Un train traverse la forêt.

Je passe sous les voies.

Soudain, l’édifice apparaît : ils ont construit le musée dans la forêt.

Le Centre Pompidou-Metz.

Il est là.

J’ai quitté mes souvenirs.

Metz.

La ville dont j’ai toujours entendu parler, que je traversais, enfant, en voiture avec mes parents.

J’ai quitté les rues piétonnes aux magasins défoncés, aux bars fermés, aux appartements à vendre, la vieille pierre qui n’en peut mais, qui voudrait encore attirer.

L’édifice a surgi, blanc, radical.

Je pense souvent que ces villes, qui autrefois me paraissaient immenses – Metz, Bordeaux, Nice, Toulouse… – et aujourd’hui simplement moyennes, ont cassé quelque chose de leur part ancienne. Ces villes que je reconnaissais entre toutes, à chaque fois, avec leurs ruelles serpentines, leurs avenues bourgeoises, leurs faubourgs brouillons, sont aujourd’hui différentes. Elles ont lâché leur Histoire, ou l’ont conservé, mais sont entrées dans une nouvelle époque. La Cité du Vin à Bordeaux, le quartier des Docks à Strasbourg et ici, cette voile blanche, Pompidou-Metz.

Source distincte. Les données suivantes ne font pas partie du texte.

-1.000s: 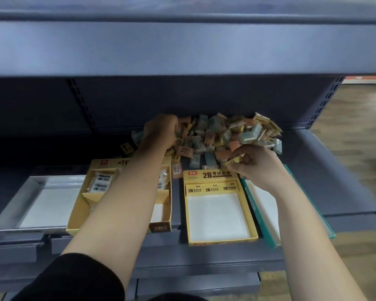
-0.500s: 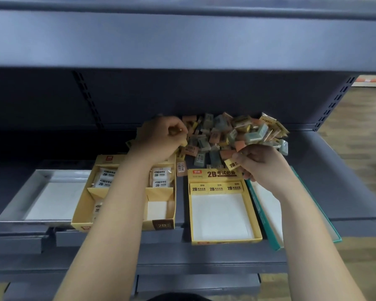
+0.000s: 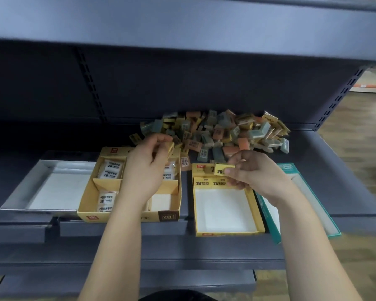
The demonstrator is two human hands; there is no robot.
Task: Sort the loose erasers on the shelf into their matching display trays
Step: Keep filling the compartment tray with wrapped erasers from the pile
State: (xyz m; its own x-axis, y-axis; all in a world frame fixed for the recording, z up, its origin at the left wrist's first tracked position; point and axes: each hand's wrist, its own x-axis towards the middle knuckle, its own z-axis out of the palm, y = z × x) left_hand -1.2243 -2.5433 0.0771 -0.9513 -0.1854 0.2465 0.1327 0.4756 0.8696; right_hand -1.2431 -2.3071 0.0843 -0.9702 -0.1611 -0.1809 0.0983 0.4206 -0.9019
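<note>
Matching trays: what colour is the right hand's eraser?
The eraser is yellow with black 2B print; head view.

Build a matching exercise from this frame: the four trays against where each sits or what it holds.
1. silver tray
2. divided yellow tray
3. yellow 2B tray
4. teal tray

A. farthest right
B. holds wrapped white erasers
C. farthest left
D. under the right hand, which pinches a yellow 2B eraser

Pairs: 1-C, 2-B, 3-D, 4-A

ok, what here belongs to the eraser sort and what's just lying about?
Job: eraser pile; 2B eraser in right hand; yellow eraser in left hand; silver tray; split yellow tray; plain yellow tray; teal tray.
Lying about: upper shelf; wood floor.
</note>
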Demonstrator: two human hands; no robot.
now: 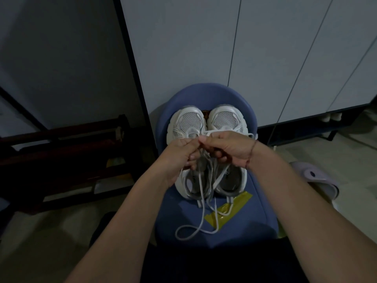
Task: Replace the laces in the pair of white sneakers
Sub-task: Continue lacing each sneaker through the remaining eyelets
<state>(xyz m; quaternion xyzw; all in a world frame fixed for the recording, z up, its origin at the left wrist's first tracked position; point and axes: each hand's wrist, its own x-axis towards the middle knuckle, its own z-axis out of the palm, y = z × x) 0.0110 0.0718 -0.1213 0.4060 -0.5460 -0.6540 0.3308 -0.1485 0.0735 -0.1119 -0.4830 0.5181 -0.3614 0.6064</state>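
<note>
No legible text or numbers, small dark marks (227, 175) inside both white sneakers (190, 121), too blurred to read

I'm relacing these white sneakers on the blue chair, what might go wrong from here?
The laces hanging below your left hand and right hand cross each other, so they may tangle or get mixed between the white sneakers. The lace loop lies near the blue chair's front edge and might slide off.

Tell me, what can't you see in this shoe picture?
Head view:
- Lace holes of the sneakers: hidden behind the left hand and right hand.
- Where the laces are threaded: hands cover it.
- Brown thing between the toes: mostly hidden, too dark.
- Purple slipper: partly behind the right forearm.
</note>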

C’est ce qui m’a frappé quand je suis sorti de la forêt – la forêt de la mémoire, bien sûr, quand bien même on n’aurait aucun souvenir de Metz mais seulement des signes, des projections, une évocation que ce nom suscite – ce qui m’a frappé, c’est que Metz n’était plus Metz, c’est que ces villes de France que j’ai connues, ou fantasmées, traversées en voiture avec mes parents, avaient changé. Un pied dans le 19ème siècle, dans les Trente glorieuses, avec les rues piétonnes du centre tantôt touristiques, tantôt délaissées, voire décaties, et l’autre dans notre beau présent, flashy et multimédia.

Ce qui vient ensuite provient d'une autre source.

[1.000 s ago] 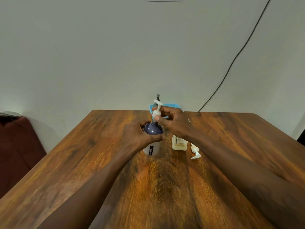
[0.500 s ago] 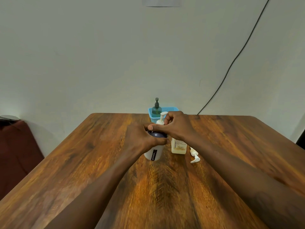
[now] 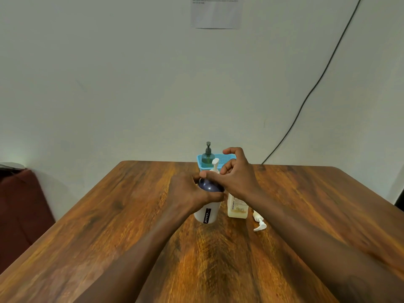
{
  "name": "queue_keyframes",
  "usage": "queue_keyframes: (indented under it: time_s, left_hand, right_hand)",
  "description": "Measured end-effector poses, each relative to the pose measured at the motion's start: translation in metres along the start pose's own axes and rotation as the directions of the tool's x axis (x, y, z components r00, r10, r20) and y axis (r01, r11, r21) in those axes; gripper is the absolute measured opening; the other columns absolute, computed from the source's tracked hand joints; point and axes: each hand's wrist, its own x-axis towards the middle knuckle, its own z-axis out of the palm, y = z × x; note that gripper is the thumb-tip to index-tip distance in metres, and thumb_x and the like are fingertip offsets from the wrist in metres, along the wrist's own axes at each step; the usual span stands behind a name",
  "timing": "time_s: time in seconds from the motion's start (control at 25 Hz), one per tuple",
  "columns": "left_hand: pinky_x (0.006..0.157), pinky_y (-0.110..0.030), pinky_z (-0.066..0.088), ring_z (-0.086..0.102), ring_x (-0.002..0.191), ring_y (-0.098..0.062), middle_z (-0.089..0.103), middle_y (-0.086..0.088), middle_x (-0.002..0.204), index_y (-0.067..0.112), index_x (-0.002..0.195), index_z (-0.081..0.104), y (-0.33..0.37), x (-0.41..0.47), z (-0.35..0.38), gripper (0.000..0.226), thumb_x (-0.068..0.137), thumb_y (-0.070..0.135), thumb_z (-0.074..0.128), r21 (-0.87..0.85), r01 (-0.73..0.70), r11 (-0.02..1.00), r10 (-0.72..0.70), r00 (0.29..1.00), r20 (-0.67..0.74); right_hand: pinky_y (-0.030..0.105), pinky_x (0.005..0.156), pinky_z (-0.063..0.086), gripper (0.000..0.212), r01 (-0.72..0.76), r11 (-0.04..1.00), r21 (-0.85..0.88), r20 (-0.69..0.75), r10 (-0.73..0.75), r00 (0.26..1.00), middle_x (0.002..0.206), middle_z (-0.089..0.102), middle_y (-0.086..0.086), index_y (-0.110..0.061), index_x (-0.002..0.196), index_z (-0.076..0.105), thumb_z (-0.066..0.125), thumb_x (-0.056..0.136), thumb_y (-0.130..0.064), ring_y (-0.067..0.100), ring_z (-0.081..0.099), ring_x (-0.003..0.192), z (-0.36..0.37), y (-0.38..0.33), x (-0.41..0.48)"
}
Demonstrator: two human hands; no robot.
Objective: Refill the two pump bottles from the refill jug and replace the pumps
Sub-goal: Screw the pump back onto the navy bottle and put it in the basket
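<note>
My left hand (image 3: pixel 188 191) is wrapped around the shoulder of a white bottle with a dark blue top and a "JOYO" label (image 3: pixel 206 214), which stands upright mid-table. A white pump (image 3: pixel 215 164) sits in its neck. My right hand (image 3: pixel 237 178) pinches the pump's collar between thumb and forefinger, the other fingers raised. Just right of it stands a clear bottle of pale yellow liquid (image 3: pixel 237 207) with no pump on it. A second white pump (image 3: pixel 259 224) lies loose on the table beside that bottle.
A light blue basket (image 3: pixel 225 159) stands at the table's far edge against the wall, holding a dark green pump bottle (image 3: pixel 207 155). A black cable runs down the wall at the right. The wooden table (image 3: pixel 109 226) stretches toward me. A dark red seat is at the left.
The white pump, held high above the bottle a second ago, has gone down into the neck. My right hand followed it down and now turns at the collar. The left hand kept its hold.
</note>
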Motion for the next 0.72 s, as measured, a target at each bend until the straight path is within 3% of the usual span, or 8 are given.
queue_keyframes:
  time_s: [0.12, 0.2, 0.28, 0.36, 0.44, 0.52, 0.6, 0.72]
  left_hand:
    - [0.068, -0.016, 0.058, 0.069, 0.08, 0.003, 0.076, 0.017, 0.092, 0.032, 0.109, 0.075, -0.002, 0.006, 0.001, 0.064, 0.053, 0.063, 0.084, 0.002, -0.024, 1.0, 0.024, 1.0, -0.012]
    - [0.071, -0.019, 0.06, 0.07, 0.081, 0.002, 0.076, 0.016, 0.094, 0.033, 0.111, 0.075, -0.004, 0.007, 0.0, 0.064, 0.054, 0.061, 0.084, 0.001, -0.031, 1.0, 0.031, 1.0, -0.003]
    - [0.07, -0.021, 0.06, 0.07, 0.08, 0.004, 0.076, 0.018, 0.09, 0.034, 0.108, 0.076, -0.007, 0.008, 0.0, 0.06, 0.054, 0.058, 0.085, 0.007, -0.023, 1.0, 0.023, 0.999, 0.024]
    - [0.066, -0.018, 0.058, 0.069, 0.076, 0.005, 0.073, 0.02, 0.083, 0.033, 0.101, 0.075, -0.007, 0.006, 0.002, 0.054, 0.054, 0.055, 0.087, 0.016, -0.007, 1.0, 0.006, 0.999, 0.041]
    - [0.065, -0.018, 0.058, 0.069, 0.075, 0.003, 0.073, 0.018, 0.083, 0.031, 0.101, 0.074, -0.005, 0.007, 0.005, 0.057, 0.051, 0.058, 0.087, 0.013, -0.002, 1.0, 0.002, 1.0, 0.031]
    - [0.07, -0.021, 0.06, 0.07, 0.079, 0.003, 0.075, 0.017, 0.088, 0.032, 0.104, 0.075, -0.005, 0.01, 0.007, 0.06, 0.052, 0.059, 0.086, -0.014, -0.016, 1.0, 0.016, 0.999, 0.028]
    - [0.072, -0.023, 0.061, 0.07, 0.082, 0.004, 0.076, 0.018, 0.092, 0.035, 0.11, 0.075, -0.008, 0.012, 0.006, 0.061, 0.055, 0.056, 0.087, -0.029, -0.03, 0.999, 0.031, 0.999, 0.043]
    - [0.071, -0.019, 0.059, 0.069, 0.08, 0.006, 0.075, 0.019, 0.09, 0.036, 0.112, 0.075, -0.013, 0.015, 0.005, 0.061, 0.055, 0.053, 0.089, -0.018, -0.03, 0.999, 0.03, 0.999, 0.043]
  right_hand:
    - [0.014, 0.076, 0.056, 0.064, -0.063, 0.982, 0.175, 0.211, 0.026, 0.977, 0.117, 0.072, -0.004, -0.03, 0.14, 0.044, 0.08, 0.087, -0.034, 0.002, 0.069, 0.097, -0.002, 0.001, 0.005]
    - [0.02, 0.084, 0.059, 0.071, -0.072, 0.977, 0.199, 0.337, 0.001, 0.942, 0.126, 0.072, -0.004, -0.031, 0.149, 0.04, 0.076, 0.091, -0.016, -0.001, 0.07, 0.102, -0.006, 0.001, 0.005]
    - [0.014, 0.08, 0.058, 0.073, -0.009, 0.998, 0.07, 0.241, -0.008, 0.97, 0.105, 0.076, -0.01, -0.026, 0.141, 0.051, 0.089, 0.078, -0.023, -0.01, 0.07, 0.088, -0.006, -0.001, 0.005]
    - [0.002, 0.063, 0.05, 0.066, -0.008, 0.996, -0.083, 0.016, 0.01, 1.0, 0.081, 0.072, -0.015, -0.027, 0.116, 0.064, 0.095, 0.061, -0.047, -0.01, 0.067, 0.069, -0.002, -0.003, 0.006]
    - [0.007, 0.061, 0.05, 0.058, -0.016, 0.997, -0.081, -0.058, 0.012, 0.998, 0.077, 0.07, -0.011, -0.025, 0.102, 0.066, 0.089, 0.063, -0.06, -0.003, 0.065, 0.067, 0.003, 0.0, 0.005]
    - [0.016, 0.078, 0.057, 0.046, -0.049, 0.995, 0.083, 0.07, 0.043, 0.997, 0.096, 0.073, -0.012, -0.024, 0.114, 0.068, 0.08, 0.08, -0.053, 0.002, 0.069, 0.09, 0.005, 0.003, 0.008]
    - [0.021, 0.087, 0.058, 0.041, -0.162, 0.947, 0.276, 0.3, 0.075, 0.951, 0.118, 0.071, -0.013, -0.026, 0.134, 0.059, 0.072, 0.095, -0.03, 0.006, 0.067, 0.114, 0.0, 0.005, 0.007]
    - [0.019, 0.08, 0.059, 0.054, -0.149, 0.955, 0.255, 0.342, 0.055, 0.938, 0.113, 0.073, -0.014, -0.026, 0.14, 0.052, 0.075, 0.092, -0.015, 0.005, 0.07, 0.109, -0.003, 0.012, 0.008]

À la vision de cette voile blanche, de cet édifice radical, je réalise que le temps est passé. Metz, c’est fini. Ce n’est pas Metz, le Metz que je portais en moi, celui de mes parents, cette ville que j’ai pourtant retrouvée, en errant dans le centre.

Il y a eu vingt ans, trente ans, quarante ans, un siècle qui est passé.

Cela fait déjà dix ans que cet édifice est posé là.

La plaque indique que Messieurs Nicolas Sarkozy, Fréderic Mitterrand, etc. ont inauguré le bâtiment. La mention de ces noms instille une autre couche de temps – ça paraît si loin, ces personnages. Les années 2000 ont fait leur œuvre.

Il est l’heure.

Je quitte la forêt de mes songes, de mes souvenirs.

Je retraverse la Moselle.

J’ai fait une belle balade en forêt, aujourd’hui.

Metz me laisse, les arbres se referment.

Mais la forêt est là, et j’ai envie de la retrouver.

Je l’aime déjà.

Et comment ne pas aimer une forêt – ou une ville ?

En tous cas, moi, je les aime toutes.